First on the origins. In 1989, and quite freshly recruited to the OECD, I took on responsibility for the DAC Expert Group on Aid Evaluation (now the DAC Network on Development Evaluation). One of my first major tasks was to lead and co-ordinate the drafting of the DAC Principles for Aid Evaluation which were developed over a two year period with member countries and partner organisations. The principles were adopted formally by the Expert Group and then by the DAC in 1991. The principles spelled out the role and purpose of evaluation in development co-operation and clarified important principles for the evaluation function in agencies – such as impartiality , independence and credibility, as well as on evaluation programming and management. The principles also state that it is essential to define the questions which will be addressed in an evaluation – these were referred to as the ‘issues’ of evaluation, and laid out a manageable framework with basic groups of evaluation issues. These issues are the origin of what then became the DAC Evaluation Criteria.

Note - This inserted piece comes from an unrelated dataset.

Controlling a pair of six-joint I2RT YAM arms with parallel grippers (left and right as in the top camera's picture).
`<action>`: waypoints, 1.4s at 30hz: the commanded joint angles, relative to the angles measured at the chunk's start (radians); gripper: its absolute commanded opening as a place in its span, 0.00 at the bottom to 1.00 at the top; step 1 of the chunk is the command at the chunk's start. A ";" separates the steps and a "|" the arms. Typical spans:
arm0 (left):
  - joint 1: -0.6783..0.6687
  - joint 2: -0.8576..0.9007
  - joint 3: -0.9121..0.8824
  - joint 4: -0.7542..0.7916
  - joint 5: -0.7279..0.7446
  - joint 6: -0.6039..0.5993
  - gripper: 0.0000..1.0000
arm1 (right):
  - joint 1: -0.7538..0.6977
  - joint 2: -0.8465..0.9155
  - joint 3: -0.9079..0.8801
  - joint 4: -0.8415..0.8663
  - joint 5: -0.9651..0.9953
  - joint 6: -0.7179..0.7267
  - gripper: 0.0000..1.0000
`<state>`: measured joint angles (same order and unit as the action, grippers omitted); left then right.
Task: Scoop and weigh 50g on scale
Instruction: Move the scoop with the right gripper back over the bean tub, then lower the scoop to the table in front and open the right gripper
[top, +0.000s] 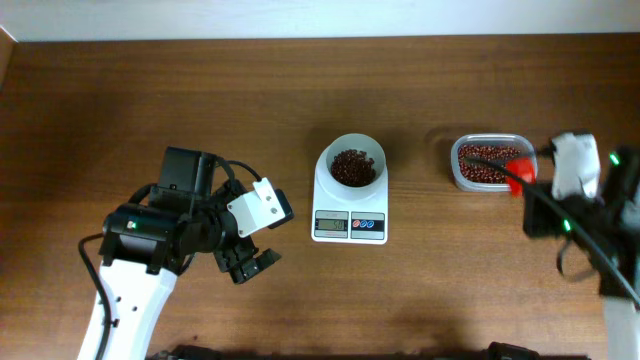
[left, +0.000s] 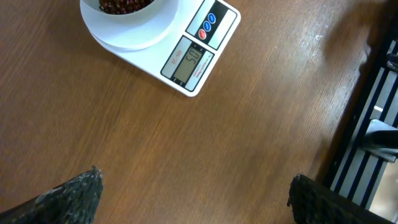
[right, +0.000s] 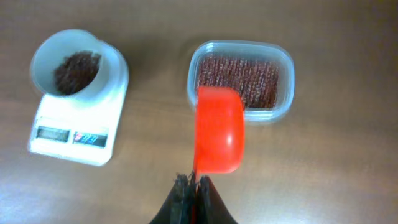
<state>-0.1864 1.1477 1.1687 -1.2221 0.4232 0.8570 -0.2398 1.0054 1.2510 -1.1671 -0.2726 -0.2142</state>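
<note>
The scale (top: 349, 212) sat near the middle of the table (top: 120, 90), its white bowl (top: 351, 163) on the platform with a small heap of red-brown beans (top: 352, 167) inside. The left gripper (top: 253, 266) hovered to the left of it, jaws spread wide with nothing between them. Off to the right, the right gripper (right: 193, 183) was clamped on the handle of a red scoop (right: 217, 129), which hung over the edge of the clear tub (right: 281, 68) of beans.

- On the display (left: 188, 62) of the scale (left: 155, 61), faint digits resembling "50" are seen in the left wrist view.
- The small print beside it and the marks on the buttons (left: 207, 25) cannot be read.
</note>
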 joint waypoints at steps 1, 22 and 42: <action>0.006 -0.008 -0.003 -0.002 0.018 0.008 0.99 | -0.072 -0.085 0.010 -0.122 -0.151 0.072 0.04; 0.006 -0.008 -0.003 -0.002 0.018 0.008 0.99 | -0.117 -0.225 -0.890 0.485 -0.435 0.597 0.04; 0.006 -0.008 -0.003 -0.002 0.018 0.008 0.99 | -0.117 -0.225 -0.922 0.484 -0.133 0.588 0.55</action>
<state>-0.1864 1.1481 1.1683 -1.2224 0.4232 0.8570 -0.3531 0.7860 0.3382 -0.6804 -0.4694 0.3725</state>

Why have these criteria become so successful in terms of their wide-spread use? Even I have even been somewhat surprised by that, to tell the truth. While we expected them to be used by our members, it is clear that they are used by many more actors in development including partners, civil society, etc. I believe that a key reason for their success is that the DAC criteria are a manageable and relatively easy framework to understand and to use for grouping your key evaluation questions. Moreover, if each funder or organisation used their own specific criteria, it would be difficult to compare and collaborate on evaluations. We have worked to unify basic concepts, terminology, management of evaluations, and quality standards so that we can work together and communicate with a shared understanding. It should be noted that much of the normative work is available in a number of languages besides English – which has not only involved translation but adaptation to the linguistic and cultural setting in which these tools are to be used.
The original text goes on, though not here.